→ Task prompt
Every line below between the one holding "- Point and" and the one holding "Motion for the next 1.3", inclusive, should be copied exactly, and no other line.

Excerpts from a dataset:
+++

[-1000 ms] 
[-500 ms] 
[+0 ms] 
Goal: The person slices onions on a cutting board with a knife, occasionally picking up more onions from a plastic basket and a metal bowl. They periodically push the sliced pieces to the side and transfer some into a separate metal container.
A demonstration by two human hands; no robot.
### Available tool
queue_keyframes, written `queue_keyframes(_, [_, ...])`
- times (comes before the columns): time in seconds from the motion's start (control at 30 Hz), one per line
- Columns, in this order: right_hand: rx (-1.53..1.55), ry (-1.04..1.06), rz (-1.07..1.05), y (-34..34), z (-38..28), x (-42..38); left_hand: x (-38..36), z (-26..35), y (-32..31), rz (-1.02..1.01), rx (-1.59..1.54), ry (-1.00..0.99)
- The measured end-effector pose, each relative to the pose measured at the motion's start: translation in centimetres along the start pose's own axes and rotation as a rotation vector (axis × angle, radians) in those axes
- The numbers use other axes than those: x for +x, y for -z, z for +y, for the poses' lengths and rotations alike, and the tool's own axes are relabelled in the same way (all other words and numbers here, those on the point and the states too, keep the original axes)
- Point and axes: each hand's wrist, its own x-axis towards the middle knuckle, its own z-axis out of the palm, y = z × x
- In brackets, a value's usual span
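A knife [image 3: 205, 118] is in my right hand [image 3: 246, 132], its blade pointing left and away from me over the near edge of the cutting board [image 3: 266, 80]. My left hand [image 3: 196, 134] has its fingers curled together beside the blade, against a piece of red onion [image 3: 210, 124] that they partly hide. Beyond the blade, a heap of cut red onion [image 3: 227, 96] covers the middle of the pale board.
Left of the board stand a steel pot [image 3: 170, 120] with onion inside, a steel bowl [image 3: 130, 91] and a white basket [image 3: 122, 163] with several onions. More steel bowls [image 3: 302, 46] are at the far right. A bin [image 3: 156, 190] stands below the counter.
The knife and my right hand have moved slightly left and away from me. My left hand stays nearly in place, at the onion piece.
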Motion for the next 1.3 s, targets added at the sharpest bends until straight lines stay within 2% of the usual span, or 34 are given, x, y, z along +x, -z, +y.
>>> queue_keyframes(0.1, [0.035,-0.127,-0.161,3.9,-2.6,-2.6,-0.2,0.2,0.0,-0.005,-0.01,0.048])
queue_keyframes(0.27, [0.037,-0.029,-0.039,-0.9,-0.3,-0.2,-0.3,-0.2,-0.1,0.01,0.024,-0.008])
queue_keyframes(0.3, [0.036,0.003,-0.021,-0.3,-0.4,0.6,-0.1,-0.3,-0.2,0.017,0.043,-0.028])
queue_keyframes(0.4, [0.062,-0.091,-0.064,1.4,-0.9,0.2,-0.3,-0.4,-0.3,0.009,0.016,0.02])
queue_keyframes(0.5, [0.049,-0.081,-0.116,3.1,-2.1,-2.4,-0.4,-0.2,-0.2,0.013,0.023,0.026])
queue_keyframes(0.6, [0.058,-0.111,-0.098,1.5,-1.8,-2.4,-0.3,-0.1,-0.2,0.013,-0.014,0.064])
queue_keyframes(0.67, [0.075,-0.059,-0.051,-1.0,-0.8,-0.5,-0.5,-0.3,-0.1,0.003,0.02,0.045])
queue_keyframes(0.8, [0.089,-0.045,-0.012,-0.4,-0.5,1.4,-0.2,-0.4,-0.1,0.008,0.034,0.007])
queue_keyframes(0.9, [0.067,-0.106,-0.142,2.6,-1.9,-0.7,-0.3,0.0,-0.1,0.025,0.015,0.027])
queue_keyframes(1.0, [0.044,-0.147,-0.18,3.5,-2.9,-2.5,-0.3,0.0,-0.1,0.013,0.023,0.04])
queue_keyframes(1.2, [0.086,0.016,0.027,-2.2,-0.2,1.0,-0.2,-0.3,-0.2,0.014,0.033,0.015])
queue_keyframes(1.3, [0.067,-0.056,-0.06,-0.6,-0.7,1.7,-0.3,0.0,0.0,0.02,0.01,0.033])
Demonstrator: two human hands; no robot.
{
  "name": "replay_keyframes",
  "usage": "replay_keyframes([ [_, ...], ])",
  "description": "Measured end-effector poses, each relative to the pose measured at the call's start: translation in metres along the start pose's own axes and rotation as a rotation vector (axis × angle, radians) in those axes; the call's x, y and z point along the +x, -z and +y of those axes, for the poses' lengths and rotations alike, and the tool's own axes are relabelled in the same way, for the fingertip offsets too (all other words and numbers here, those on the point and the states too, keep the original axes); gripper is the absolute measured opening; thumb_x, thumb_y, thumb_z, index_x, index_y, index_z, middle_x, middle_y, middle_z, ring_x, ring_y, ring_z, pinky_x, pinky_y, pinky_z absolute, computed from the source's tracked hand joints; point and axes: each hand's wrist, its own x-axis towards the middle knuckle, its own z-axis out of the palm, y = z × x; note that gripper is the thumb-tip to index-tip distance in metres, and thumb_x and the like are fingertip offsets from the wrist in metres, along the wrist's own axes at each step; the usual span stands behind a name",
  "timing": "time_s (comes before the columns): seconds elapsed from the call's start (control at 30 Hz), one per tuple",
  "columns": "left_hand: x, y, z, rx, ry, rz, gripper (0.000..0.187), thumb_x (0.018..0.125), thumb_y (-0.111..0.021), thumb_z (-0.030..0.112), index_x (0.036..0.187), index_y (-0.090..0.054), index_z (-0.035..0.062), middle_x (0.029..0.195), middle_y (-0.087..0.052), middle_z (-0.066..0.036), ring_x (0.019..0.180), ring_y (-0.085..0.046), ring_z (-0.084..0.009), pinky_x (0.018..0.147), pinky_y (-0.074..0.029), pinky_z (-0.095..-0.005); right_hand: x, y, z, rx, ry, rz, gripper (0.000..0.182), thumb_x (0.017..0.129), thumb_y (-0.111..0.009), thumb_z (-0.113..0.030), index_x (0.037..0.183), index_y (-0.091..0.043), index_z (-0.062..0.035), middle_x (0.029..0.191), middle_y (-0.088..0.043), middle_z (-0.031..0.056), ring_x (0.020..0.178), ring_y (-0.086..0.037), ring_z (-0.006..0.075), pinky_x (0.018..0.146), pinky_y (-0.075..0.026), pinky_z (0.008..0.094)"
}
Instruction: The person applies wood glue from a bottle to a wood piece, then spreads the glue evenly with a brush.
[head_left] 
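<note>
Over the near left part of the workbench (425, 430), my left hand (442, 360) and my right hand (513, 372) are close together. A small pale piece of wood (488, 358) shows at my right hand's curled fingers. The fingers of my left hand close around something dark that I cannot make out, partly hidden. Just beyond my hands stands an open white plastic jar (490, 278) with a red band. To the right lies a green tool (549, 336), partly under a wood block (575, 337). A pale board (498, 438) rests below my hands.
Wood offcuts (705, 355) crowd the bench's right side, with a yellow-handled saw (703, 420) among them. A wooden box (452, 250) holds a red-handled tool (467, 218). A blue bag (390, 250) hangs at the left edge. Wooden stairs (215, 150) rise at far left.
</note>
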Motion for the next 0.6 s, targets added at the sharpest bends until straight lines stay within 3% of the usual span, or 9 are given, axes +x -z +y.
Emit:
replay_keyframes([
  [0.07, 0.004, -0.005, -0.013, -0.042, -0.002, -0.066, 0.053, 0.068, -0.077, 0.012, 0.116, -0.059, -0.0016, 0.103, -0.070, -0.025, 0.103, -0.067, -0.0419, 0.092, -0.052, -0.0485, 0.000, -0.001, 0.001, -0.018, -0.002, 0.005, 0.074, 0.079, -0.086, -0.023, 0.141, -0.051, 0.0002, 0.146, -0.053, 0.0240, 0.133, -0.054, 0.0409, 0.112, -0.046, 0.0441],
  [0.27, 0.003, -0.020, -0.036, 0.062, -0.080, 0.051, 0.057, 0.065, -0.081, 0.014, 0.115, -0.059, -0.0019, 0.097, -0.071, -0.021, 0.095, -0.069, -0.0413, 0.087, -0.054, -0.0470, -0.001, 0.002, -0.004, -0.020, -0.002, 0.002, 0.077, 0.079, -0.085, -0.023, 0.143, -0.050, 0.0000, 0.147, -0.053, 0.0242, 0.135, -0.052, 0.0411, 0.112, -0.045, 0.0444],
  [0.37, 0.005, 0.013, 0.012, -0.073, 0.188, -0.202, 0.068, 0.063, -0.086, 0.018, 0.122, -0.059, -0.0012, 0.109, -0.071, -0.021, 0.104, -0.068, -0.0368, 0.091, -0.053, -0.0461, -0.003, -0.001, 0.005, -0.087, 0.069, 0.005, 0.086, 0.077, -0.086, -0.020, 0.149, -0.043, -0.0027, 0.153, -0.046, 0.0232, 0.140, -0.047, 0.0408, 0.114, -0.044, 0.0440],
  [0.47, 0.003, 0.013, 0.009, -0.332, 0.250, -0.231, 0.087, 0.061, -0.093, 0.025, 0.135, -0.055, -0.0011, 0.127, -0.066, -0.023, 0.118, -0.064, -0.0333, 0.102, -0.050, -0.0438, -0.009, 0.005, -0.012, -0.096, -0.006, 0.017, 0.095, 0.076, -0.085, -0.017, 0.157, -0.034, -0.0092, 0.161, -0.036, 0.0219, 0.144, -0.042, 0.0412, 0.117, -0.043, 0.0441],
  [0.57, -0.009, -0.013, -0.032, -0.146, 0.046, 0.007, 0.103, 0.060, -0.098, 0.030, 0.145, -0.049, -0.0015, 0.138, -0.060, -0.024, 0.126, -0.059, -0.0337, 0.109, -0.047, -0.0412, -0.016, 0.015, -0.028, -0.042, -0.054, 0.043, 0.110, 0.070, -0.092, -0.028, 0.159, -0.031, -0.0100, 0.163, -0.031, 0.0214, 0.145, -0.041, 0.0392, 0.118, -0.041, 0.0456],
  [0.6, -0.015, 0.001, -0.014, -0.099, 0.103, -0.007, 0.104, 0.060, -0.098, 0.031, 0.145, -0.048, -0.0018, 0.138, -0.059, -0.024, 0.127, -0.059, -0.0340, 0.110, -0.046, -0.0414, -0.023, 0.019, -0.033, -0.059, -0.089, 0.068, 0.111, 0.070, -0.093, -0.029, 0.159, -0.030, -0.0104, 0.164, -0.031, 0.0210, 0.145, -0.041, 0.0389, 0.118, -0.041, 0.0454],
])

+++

→ Response area
- Point and axes: each hand's wrist, its own x-axis towards the middle knuckle, its own z-axis out of the palm, y = z × x
- In brackets, a value's usual span
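A knife [image 3: 205, 118] is in my right hand [image 3: 246, 132], its blade pointing left and away from me over the near edge of the cutting board [image 3: 266, 80]. My left hand [image 3: 196, 134] has its fingers curled together beside the blade, against a piece of red onion [image 3: 210, 124] that they partly hide. Beyond the blade, a heap of cut red onion [image 3: 227, 96] covers the middle of the pale board.
Left of the board stand a steel pot [image 3: 170, 120] with onion inside, a steel bowl [image 3: 130, 91] and a white basket [image 3: 122, 163] with several onions. More steel bowls [image 3: 302, 46] are at the far right. A bin [image 3: 156, 190] stands below the counter.
The knife and my right hand have moved slightly left and away from me. My left hand stays nearly in place, at the onion piece.
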Motion for the next 1.3 s, targets added at the sharpest bends until straight lines stay within 2% of the usual span, or 34 are given, x, y, z along +x, -z, +y.

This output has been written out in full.